От вспыльчивости не осталось и следа, даже внешний вид его изменился — возможно, потому, что он перестал делать гимнастику. Вместо этого он, как голодный, набросился на книги и работал над трактатом о влиянии сделанных в этом столетии новых открытий в металлургии, химии и биологии на современные методы ведения войны. Хотя работа вдохновляла его, под глазами лежали темные круги. Он похудел, и его бледность делала его похожим, считал Кунце, на поэта XIX столетия: благородным, романтичным и отмеченным печатью смерти.
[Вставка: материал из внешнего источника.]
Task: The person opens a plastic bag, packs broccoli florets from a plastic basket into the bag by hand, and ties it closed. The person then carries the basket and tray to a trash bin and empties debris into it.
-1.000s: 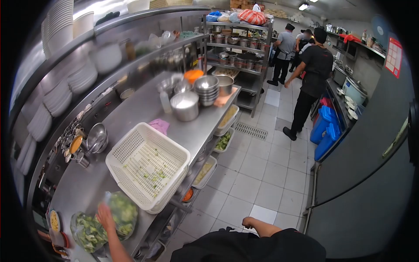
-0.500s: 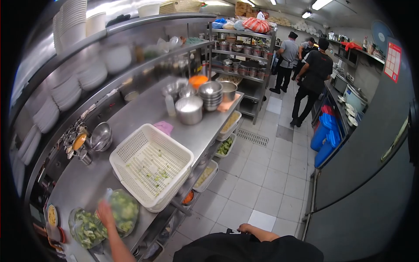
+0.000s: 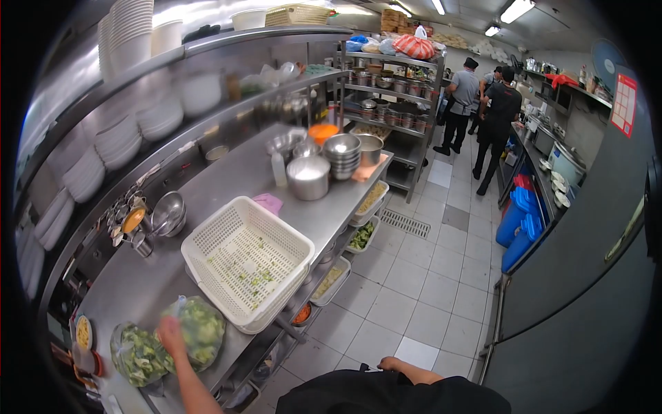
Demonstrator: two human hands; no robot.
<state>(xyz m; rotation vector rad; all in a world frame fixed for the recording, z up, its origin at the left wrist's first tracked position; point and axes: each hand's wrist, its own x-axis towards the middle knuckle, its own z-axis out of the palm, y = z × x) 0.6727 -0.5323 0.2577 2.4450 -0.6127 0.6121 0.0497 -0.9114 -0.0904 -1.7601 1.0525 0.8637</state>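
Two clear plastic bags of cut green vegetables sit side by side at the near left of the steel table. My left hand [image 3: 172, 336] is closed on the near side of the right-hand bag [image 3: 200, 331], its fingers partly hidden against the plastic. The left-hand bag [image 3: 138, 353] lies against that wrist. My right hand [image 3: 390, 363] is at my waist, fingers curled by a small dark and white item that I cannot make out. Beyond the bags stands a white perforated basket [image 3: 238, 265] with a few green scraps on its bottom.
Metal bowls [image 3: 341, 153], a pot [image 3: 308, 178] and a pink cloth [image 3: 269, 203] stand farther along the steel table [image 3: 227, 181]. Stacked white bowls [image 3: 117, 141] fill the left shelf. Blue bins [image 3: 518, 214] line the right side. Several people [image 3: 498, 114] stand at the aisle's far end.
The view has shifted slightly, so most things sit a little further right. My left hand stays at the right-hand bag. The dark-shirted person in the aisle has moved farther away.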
Кунце пробыл в камере больше часа, хотя первым его побуждением было уйти уже через десять минут, так как Дорфрихтер не проявил ни малейшего интереса к офицерам, которые будут его судьями. Но Кунце не смог заставить себя уйти. Он любил его. Он любил смотреть, как вспыхивают глаза молодого человека, когда тема близка ему, как он кладет ноги одна на другую, усаживаясь. Он любил движения его узких, с длинными пальцами рук. Кунце дошел до того состояния, когда он больше не стыдился своих чувств. В конце концов, в этой симпатии могло и не быть ничего греховного, это было влечение, почти лишенное плотского вожделения, симпатия, которая в равной степени наполняла его радостью жизни и глубокой болью.
Они беседовали в первую очередь о темах, близких к профессии обер-лейтенанта.
После четырех месяцев полной изоляции чтение было для Дорфрихтера тем же, чем является вода для умиравшего в пустыне от жажды. Он рассчитывал, наряду с теперешней работой, найти время закончить другую: большой трактат о применении артиллерийских снарядов и мин при защите линий обороны пехоты.
Кунце, которого вопросы стратегии и тактики в принципе не интересовали, не слышал, о чем говорил Дорфрихтер, а слушал лишь музыку его голоса. Эти звуки приводили его в состояние эйфории, которое длилось недолго и никогда больше не повторится. Этот голос вскоре замолчит, стройное тело будет погребено, а он должен будет жить дальше, постоянно сознавая, что одного его слова было бы достаточно, чтобы спасти заключенного.
Когда Кунце открыл дверь и хотел попрощаться, Дорфрихтер на секунду положил руку на его плечо. Даже спустя годы ощущал Кунце, когда он вспоминал об этом, нежное, невесомое прикосновение.
Сегодня было девятнадцатое мая. В шесть часов тридцать минут Кунце в полной парадной форме, с палашом направился в военный суд. Несмотря на ранний час, улицы были, на удивление, оживленны. На редкость теплый летний воздух манил людей из их душных квартир на свободу. Они сидели в парках на скамейках, подставляя лица солнцу, как верующие в соборе Святого Петра в ожидании папского благословения.
Для процесса был выбран небольшой зал на втором этаже. Посторонним доступ в зал был закрыт. Многочисленные репортеры толпились перед входом в здание, толпа любопытных скопилась на виадуке напротив.